**Dataset section:**

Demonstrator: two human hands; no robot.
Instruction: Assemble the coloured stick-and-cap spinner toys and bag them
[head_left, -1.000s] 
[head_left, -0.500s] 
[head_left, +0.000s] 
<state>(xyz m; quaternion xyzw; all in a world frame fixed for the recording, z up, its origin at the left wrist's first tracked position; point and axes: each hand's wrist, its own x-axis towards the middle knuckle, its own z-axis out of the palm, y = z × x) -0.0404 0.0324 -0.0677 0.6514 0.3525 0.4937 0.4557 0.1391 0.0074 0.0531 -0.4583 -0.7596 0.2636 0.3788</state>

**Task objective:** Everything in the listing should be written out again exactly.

**Expected answer:**
Demonstrator: two human hands; no robot.
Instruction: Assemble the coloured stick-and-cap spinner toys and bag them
[head_left, -1.000s] 
[head_left, -0.500s] 
[head_left, +0.000s] 
<state>(xyz m; quaternion xyzw; all in a world frame fixed for the recording, z up, its origin at the left wrist's first tracked position; point and axes: each hand's wrist, its own x-axis towards the middle knuckle, its own z-axis out of the palm, y = z × x) -0.0404 0.0324 -0.0677 0.6514 0.3525 0.4937 0.4557 0.1391 0.0074 0.0531 -0.4583 -0.7596 0.2636 0.3788</state>

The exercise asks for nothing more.